» Try it
Your answer must be an exact copy of the data below, minus any pictures.

[Data items]
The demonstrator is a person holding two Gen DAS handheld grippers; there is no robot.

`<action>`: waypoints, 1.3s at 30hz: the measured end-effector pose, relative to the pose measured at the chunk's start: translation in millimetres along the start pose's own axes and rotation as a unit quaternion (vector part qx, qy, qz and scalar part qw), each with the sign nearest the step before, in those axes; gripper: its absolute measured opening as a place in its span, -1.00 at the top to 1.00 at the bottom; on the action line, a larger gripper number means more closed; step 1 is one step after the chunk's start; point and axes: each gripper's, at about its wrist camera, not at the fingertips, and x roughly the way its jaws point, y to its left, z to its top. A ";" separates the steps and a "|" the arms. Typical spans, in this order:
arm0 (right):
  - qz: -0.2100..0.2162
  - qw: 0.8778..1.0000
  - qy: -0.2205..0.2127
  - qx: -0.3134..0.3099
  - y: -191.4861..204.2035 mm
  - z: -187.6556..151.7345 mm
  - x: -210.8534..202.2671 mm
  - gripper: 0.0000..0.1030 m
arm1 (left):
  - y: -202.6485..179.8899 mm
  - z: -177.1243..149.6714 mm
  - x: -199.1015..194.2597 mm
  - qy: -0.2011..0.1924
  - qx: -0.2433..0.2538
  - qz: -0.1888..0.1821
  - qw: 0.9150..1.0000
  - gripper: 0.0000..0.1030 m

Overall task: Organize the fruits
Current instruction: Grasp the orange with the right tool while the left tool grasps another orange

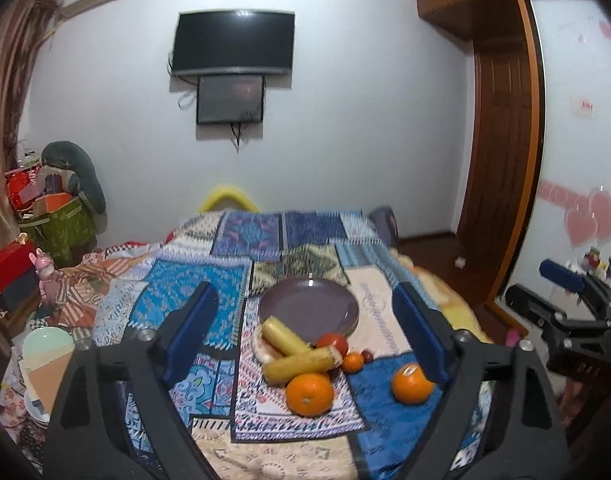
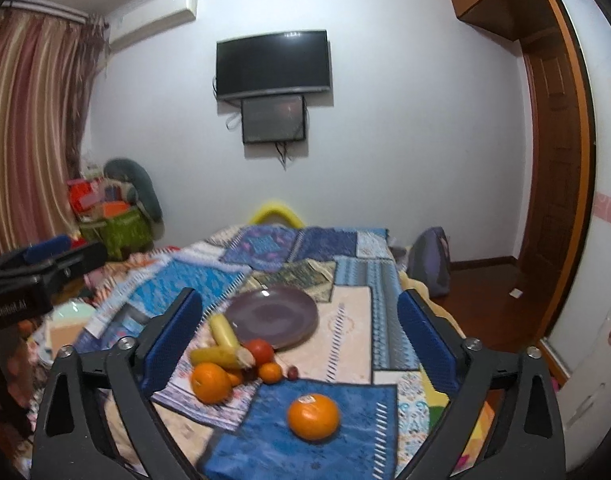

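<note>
The lone orange [image 2: 313, 417] lies apart from the plate [image 2: 273, 317], right of the fruit pile, straight ahead of the right gripper [image 2: 301, 344], probably the nearer one. Both grippers, the left [image 1: 305, 340] included, gape empty.

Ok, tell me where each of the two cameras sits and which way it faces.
Left wrist: on the left gripper, facing the wall TV over the purple plate; its open fingers frame it, the right gripper at right.
Right wrist: on the right gripper, further right, over the stickered orange; the left gripper shows left.
Shared: plate, fruit, TV.
</note>
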 end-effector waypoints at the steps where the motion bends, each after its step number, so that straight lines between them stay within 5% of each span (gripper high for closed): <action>1: -0.001 1.000 0.007 -0.001 -2.4 -1.8 2.7 -0.72 | 0.6 -2.8 5.6 0.008 0.006 0.002 1.000 -0.69; 9: 0.013 0.996 0.084 0.015 -27.3 -22.9 29.2 -0.32 | 6.9 -24.8 54.8 0.084 0.045 -0.013 0.995 -0.60; 18: 0.018 0.988 0.153 0.020 -40.4 -47.9 60.2 -0.31 | 13.7 -44.5 110.1 0.180 0.048 -0.052 0.981 -0.60; 28: 0.042 0.974 0.221 0.036 -45.8 -71.8 98.0 -0.44 | -0.5 -80.2 163.6 0.275 0.068 -0.081 0.955 -0.60; 39: 0.081 0.951 0.292 0.062 -44.1 -101.3 133.5 -0.44 | -4.6 -112.2 194.5 0.335 0.067 -0.091 0.935 -0.60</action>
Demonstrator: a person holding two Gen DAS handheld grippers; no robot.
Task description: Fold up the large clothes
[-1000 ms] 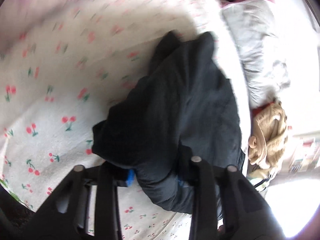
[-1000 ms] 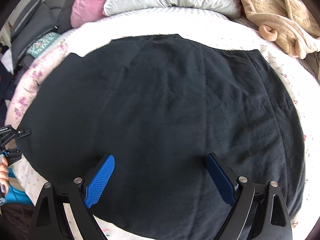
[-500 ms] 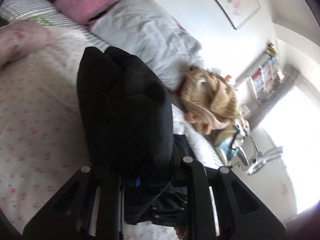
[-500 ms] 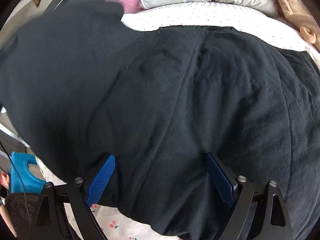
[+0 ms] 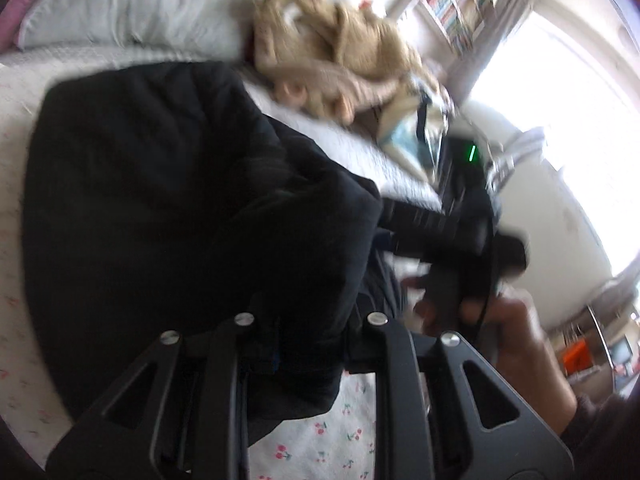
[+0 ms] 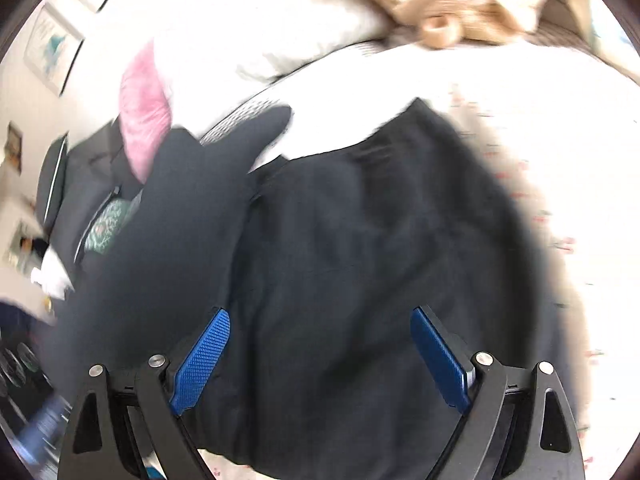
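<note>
My left gripper (image 5: 308, 344) is clamped on a bunched wad of the black garment (image 5: 180, 208); jaws nearly together w/ cloth packed between them, pads buried in fabric so I can only see a sliver of blue. Jaws have just been closing a bit on that cloth. In the left wrist view the garment hangs and billows up from the fingers, filling the left and middle of the pic, over the cherry-print bedsheet (image 5: 340, 432), which shows just under the wad. Behind it, a grey-white pillow (image 5: 132, 4) at the head of the bed, and beside that a tan plush toy (image 5: 332, 48). To the right, my other hand (image 5: 516, 332) grips the handle of the right gripper's body, seen as a black block w/ a green light; blurred. Bright window (image 5: 568, 120) and a bookshelf (image 5: 460, 0) further back.

Right wrist view: my right gripper (image 6: 320, 344) stands wide open, both blue pads clear, nothing pinched btw them. It hovers over the garment (image 6: 360, 260), which is spread dark across the bed; whether the fingertips touch the cloth I can't tell. A lifted flap of the garment rises on the left, blurred. Past it, a pink pillow (image 6: 144, 128), the white pillow (image 6: 256, 40) and the plush toy (image 6: 460, 0) along the top. Sheet (image 6: 560, 160) is bare to the right of the garment. Framed picture (image 6: 52, 52) on the wall, upper left.
</note>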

» Answer section
The demonstrator is a person holding two Gen DAS handheld grippers; there is no robot.

`<action>`: waypoints, 1.3s at 30hz: the measured end-effector pose, relative to the pose measured at the chunk's start: translation in millimetres along the start pose's own axes and rotation as a unit quaternion (vector part qx, qy, qz and scalar part qw), each with the sign nearest the step before, in those axes; gripper: its absolute measured opening as a place in its span, -1.00 at the top to 1.00 at the bottom; on the action line, a larger gripper number means more closed; step 1 is one step after the chunk's start; point and axes: each gripper's, at about its wrist camera, not at the fingertips, and x roughly the way its jaws point, y to its left, z to its top. A ";" separates the steps and a "|" the arms. Typical spans, in this order:
arm0 (right):
  - qz: -0.2100..0.2162
  - qw: 0.8778..1.0000
  - qy: -0.2205..0.2127
  - qx: -0.3134..0.3099
  - y: -191.4861..204.2035 mm
  - z: -187.6556..151.7345 mm
  - x: -210.8534..202.2671 mm
  - gripper: 0.0000..0.1030 m
arm1 (left):
  - y: -202.6485..179.8899 mm
  - z: -177.1243..149.6714 mm
  - x: -199.1015..194.2597 mm
  - qy: -0.2011..0.1924
  - qx: -0.2433..0.2538
  - qz: -0.1888..0.1821
  - qw: 0.9150..1.0000
  - gripper: 0.0000..0.1030 m

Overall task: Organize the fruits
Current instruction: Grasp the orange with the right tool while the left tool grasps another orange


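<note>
The lone orange [image 2: 313, 417] lies apart from the plate [image 2: 273, 317], right of the fruit pile, straight ahead of the right gripper [image 2: 301, 344], probably the nearer one. Both grippers, the left [image 1: 305, 340] included, gape empty.

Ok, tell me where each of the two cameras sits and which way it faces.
Left wrist: on the left gripper, facing the wall TV over the purple plate; its open fingers frame it, the right gripper at right.
Right wrist: on the right gripper, further right, over the stickered orange; the left gripper shows left.
Shared: plate, fruit, TV.
</note>
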 end-effector waypoints at the steps where the motion bends, each after its step number, so that straight lines between them stay within 5% of each span (gripper high for closed): <action>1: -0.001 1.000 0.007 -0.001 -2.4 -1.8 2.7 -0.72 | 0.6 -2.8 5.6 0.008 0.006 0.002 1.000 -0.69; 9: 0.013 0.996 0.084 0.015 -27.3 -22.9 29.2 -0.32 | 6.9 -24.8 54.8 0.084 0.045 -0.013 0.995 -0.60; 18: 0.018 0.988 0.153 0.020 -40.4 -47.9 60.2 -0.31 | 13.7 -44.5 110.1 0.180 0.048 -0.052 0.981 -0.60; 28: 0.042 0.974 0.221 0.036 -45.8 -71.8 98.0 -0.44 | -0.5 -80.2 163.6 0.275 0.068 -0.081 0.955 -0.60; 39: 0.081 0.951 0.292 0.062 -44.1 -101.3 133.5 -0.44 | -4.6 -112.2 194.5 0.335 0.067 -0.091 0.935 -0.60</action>
Demonstrator: a person holding two Gen DAS handheld grippers; no robot.
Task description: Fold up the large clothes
[-1000 ms] 
[-1000 ms] 
[-500 ms] 
[-500 ms] 
[+0 ms] 
[+0 ms] 
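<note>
My left gripper (image 5: 308, 344) is clamped on a bunched wad of the black garment (image 5: 180, 208); jaws nearly together w/ cloth packed between them, pads buried in fabric so I can only see a sliver of blue. Jaws have just been closing a bit on that cloth. In the left wrist view the garment hangs and billows up from the fingers, filling the left and middle of the pic, over the cherry-print bedsheet (image 5: 340, 432), which shows just under the wad. Behind it, a grey-white pillow (image 5: 132, 4) at the head of the bed, and beside that a tan plush toy (image 5: 332, 48). To the right, my other hand (image 5: 516, 332) grips the handle of the right gripper's body, seen as a black block w/ a green light; blurred. Bright window (image 5: 568, 120) and a bookshelf (image 5: 460, 0) further back.

Right wrist view: my right gripper (image 6: 320, 344) stands wide open, both blue pads clear, nothing pinched btw them. It hovers over the garment (image 6: 360, 260), which is spread dark across the bed; whether the fingertips touch the cloth I can't tell. A lifted flap of the garment rises on the left, blurred. Past it, a pink pillow (image 6: 144, 128), the white pillow (image 6: 256, 40) and the plush toy (image 6: 460, 0) along the top. Sheet (image 6: 560, 160) is bare to the right of the garment. Framed picture (image 6: 52, 52) on the wall, upper left.
</note>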

The output requires no further additions.